Im Rahmen der Kampagne rund um den Vertrag von Lissabon haben einige irische Berühmtheiten ihre Unterstützung bekundet. So wird die Organisation Ireland for Europe beispielsweise von Pat Cox, einem ehemaligen Abgeordneten des Europaparlaments, geleitet, der bereits eine große Anzahl von Politikern, Fußballspielern und Medienstars, wie zum Beispiel den Nobelpreisträger Seamus Heaney und The Edge, den Gitarristen von U2, um sich scharen konnte. Am 26. August hat außerdem Michael O’Leary, der Vorstandsvorsitzende von Ryanair, den EU-Anhängern seine Unterstützung zugesagt und versprochen, 500.000 Euro allein für Werbung und verbilligte Flugtickets (im Rahmen seiner Medienkampagne zur Unterstützung der EU; A.d.R.) zu spendieren. Grace freut sich über diese Nachricht besonders: „O’Leary hat sogar in Aussicht gestellt, dass er billigere Tickets nach Irland anbieten will, damit die Iren, die im Ausland leben, zum Wählen nach Hause kommen können!“

Für Irlandliebhaber und solche, die es werden wollen

©ah zut/flickrAuf was können sich die Teilnehmer an der Radtour also freuen? „Wir haben eine landschaftlich besonders schöne Route ausgesucht“, verrät Grace.
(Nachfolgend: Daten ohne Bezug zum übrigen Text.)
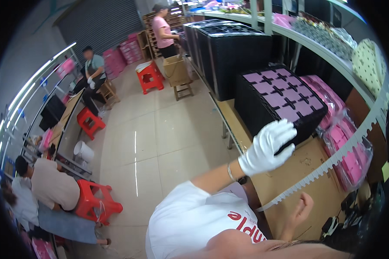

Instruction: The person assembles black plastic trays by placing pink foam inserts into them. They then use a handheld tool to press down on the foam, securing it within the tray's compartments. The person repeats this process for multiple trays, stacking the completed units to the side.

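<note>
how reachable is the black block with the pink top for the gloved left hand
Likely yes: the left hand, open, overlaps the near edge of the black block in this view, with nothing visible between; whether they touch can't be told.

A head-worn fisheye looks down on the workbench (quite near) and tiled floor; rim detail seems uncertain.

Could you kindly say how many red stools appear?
3: a red stool by the cardboard box, another near the bucket, one by the beige-shirted person; others may be hidden.
</note>
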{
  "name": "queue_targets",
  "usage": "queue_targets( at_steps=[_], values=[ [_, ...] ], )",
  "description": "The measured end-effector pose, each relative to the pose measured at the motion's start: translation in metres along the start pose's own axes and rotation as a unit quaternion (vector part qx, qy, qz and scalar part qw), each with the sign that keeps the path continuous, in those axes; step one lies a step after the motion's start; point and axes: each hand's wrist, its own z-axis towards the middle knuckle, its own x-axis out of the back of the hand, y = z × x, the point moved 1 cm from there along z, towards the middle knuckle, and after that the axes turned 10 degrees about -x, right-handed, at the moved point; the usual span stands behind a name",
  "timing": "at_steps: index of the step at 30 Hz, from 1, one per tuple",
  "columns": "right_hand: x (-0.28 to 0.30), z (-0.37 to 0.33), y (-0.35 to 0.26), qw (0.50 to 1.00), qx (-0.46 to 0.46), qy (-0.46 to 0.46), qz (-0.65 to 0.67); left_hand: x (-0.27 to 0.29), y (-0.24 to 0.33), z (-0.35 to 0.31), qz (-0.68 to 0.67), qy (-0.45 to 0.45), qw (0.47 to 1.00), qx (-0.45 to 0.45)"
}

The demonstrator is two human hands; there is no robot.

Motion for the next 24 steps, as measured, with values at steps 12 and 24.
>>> queue_targets(
  at_steps=[12, 24],
  values=[
    [-0.101, -0.030, -0.083, 0.959, 0.185, -0.204, 0.068, 0.033, 0.036, -0.037, 0.059, 0.112, 0.991, 0.043],
    [-0.119, -0.011, -0.113, 0.975, 0.105, -0.197, -0.001, 0.034, -0.014, -0.053, -0.029, 0.057, 0.988, 0.139]
  ],
)
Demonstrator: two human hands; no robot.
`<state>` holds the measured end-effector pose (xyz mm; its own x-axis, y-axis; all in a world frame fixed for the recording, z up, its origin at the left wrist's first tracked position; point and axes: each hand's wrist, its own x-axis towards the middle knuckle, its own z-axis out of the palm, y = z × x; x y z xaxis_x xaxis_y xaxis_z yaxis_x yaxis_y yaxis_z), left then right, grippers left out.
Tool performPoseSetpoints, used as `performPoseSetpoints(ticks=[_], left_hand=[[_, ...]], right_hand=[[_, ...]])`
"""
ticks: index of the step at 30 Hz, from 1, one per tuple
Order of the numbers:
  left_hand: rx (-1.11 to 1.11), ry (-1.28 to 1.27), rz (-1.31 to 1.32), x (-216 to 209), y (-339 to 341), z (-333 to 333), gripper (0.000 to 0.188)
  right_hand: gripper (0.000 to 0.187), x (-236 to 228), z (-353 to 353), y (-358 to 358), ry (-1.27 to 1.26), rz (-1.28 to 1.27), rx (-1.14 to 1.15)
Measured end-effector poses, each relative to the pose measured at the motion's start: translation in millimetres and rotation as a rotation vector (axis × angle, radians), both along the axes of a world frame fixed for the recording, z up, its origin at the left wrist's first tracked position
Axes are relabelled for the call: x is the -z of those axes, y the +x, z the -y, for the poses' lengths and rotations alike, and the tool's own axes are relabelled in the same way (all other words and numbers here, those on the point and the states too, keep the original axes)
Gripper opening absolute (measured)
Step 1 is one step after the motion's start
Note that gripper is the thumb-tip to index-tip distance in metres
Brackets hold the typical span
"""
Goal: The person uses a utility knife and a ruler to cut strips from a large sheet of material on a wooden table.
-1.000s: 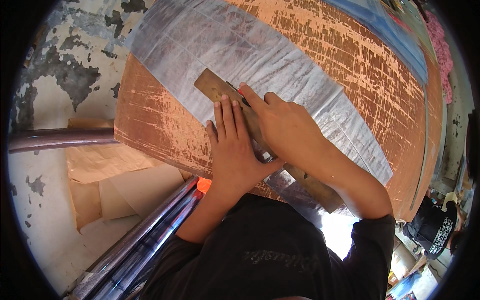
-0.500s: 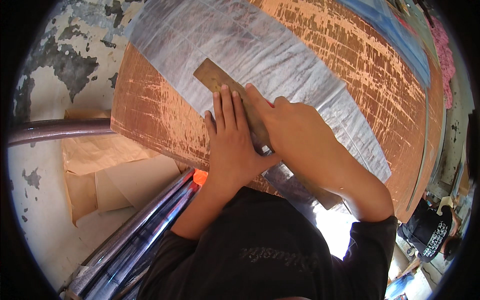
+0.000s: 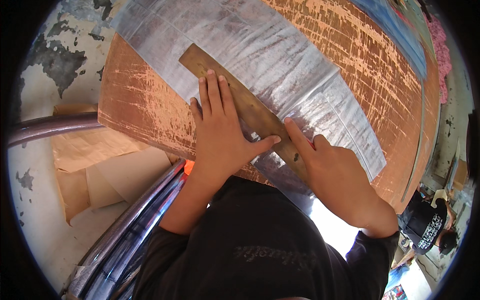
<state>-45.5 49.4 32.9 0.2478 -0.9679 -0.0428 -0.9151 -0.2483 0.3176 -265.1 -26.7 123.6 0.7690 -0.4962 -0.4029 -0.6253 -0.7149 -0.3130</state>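
Observation:
A clear, creased plastic sheet (image 3: 260,47) lies across a worn brown board (image 3: 145,95). On the sheet, a flat wooden strip (image 3: 255,112) runs diagonally from upper left to lower right. My left hand (image 3: 220,137) presses on the strip, fingers spread flat and thumb out along its near edge. Further right, my right hand (image 3: 337,175) is closed on a red-handled tool (image 3: 312,145), with the index finger stretched along the strip's far edge. Most of that tool, including its tip, is hidden by the hand.
Rolls of shiny film (image 3: 125,227) lean at the lower left beside brown paper (image 3: 107,162). Another roll (image 3: 55,127) sticks out left of the board. Blue plastic sheeting (image 3: 395,35) lies at the far right. A person in black (image 3: 425,227) is at the lower right.
My right hand has slid toward me and to the right along the strip, uncovering more of it. My left hand stays pressed on the strip; the whole view has shifted slightly.

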Motion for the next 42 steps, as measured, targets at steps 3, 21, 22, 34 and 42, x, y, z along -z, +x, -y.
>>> performPoseSetpoints(ticks=[3, 21, 22, 34, 42], left_hand=[[-0.020, -0.002, 0.009, 1.8, 0.1, -1.1, 0.155], [-0.008, 0.038, 0.011, 0.2, 0.9, -0.2, 0.157], [-0.008, 0.037, 0.005, 0.5, 0.7, 0.1, 0.157], [-0.010, 0.043, -0.025, -3.0, -0.4, -0.8, 0.153], [-0.009, 0.043, -0.039, -3.7, 2.2, 0.5, 0.150]], right_hand=[[0.088, -0.8, -4.4, -8.1, 0.002, -0.003, 0.008], [0.099, 0.4, -16.5, -49.3, 0.180, -0.112, 0.057], [0.099, -0.3, -15.8, -52.0, 0.190, -0.116, 0.057], [0.086, -37.3, 17.2, -19.9, 0.041, 0.020, 0.068], [0.076, 67.2, 54.3, 103.3, -0.161, 0.390, 0.024]])
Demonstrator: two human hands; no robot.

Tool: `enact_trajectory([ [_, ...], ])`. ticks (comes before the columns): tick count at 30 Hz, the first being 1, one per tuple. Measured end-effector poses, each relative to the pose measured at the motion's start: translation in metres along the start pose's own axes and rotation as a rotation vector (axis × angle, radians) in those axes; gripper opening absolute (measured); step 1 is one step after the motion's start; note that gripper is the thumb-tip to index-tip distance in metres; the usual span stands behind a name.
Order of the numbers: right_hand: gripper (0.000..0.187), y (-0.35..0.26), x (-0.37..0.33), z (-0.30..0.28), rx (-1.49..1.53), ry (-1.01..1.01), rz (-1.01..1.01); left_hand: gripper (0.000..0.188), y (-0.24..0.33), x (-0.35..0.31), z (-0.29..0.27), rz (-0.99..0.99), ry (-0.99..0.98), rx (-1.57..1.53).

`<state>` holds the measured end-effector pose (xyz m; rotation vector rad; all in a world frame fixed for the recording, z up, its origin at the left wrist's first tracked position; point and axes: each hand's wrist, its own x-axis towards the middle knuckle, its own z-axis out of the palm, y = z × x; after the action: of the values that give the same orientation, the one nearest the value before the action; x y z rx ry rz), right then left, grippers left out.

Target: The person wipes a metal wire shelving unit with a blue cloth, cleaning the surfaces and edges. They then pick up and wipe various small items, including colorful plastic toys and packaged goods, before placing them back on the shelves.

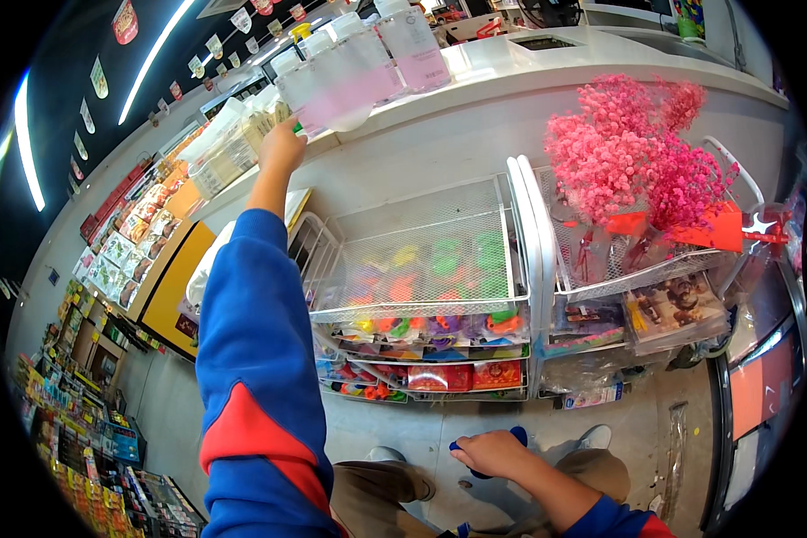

Die Fahrt vom sonnigen Südosten bis zum fernen Westen gehe durch einige der schönsten Flecken Irlands. Von Dublin aus werden die Radfahrer die grünen Wicklow Mountains in Angriff nehmen, bevor ihre Route sie gen Süden nach Carlow und Waterford führt. Nach einem Abstecher in die südwestlich gelegenen Grafschaften Cork und Limerick geht es wieder Richtung Norden an die Atlantikküste. Die Route führt so auch durch die einzigartig schöne Karstlandschaft des Burren (im County Clare; A.d.R.), an den nicht nur die Klippen von Moher grenzen, sondern das auch eine große Anzahl prähistorischer Stätten beherbergt. Von der Galway Bay aus geht es weiter in die Stadt Athlone, bevor die Tour schließlich wieder am Ausganspunkt in Dublin endet.